The Second Division consisted of the regular members and in
addition Referee Mortimer Stone when the award was rendered.
DISPUTE: CLAIM OF EMPLOYES: 1. That the Carrier is not authorized, under the Controlling Agreement, to use a Stationary Fireman who is covered by an entirely different graded work classification and separate seniority roster, in the performance of Laborer's duties at Rose Lake, Illinois, Southwestern Division, Western Region of The Pennsylvania Railroad Company.
2. That the Carrier be ordered to additionally compensate E. E. AHLERT eight (8) hours, each day: November 1, 8 and 10, 1952, at the prevailing Laborer's rate for the duties 'so performed, in addition to his regular duties of Stationary Fireman.
EMPLOYES' STATEMENT OF FACTS: There is an agreement between the parties hereto dated July 1, 1949, and subsequent amendments, copies of which are on file with the Board and is, by reference hereto, made a part of this statement of facts.
At Rose Lake, Illinois, Southwestern Division, Western Region, The Pennsylvania Railroad Company, hereinafter referred to as the carrier, employs a force of stationary Firemen.
E. E. AHLERT is employed as a stationary fireman at the seniority point in question and will, hereinafter, be referred to as the claimant.
The claimant performed the following laborer's work on the days mentioned in the subject:
A claim was instituted at the foreman's level for eight (8) hours at the applicable laborer's rate of pay, for each of the days enumerated above,
The Railway Labor Act, in Section 3, First, sub-section (i), confers upon the National Railroad Adjustment Board the power to hear and determine disputes growing out of "grievances or out of the interpretation or application of agreements concerning rates of pay, rules or working conditions". The National Railroad Adjustment Board is empowered only to decide the said dispute in accordance with the agreement between the parties to it. To grant the claim in this case would require the Board to disregard the agreement between the parties and impose upon the carrier conditions of employment and obligations with reference thereto not agreed upon by the parties to the agreement. The Board has no jurisdiction or authority to take any such action.

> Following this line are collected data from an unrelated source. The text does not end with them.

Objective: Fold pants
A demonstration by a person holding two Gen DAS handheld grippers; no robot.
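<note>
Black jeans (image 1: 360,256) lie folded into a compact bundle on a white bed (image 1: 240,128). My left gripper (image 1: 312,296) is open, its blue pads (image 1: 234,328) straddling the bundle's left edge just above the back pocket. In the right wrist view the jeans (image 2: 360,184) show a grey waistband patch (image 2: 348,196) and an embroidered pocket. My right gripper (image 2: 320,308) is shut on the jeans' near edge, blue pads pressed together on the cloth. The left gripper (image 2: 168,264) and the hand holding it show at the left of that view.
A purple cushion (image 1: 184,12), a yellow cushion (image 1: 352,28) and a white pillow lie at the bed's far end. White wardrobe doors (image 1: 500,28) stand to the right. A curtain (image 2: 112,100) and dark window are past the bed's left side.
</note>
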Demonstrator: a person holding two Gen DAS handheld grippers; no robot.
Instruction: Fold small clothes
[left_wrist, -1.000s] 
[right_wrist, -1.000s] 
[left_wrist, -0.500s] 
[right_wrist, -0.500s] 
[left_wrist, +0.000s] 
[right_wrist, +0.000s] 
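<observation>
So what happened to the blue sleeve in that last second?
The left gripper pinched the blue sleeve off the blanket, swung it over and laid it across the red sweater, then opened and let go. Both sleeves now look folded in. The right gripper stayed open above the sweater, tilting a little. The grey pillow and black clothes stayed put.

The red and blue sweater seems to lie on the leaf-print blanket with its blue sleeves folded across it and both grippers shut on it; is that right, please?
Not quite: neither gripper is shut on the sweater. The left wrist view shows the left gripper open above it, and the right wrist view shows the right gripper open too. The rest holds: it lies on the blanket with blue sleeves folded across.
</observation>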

The carrier has established that the use of the claimant temporarily on other than his regular position November 1, 8 and 10, 1952, was entirely proper and permissible under regulation 4-J-1 of the applicable agreement and that the.claimant is not entitled to the compensation which he claims.
Therefore, the carrier respectfully submits that your Honorable Board should deny the claim of the organization in this matter.
FINDINGS: The Second Division of the Adjustment Board, upon the whole record and all the evidence, finds that
The carrier or carriers and the employe or employes involved in this dispute are respectively carrier and employe within the meaning of the Railway Labor Act as approved June 21, 1934.
This Division of the Adjustment Board has jurisdiction over the dispute involved herein.
Claimant was assigned as Stationary Fireman on an engine which was being utilized to supply steam heat to certain offices while the power plant boilers were out of service. While so assigned, he was required to unload a car of coal at the boiler room, to wipe an engine and to watch two enginesall during his regular tour of duty-for which he was paid at the stationary fireman rate. He claims additional pay at the laborer's rate for each day where required to do such laborer's work.
Carrier asserts that the unloading of cars of coal has always been performed there by the stationary fireman incident to the operation of the power plant as part of his regular assignment. More broadly it defends against the entire claim by asserted right to require such service under Regulation 4-J-1 of the Agreement, and particularly its third paragraph reading
That such temporary employment may be required as part of an assigned tour of duty is evident from Regulation 4-J-2 of the Agreement.
Award 1749 involved claim of assigned carmen under the identical agreement, who claimed additional compensation by reason of having been required to unload part of a carload of soda ash and other material, which, it was asserted, was work of assigned laborers subject to another agreement, and not within the confines of their craft.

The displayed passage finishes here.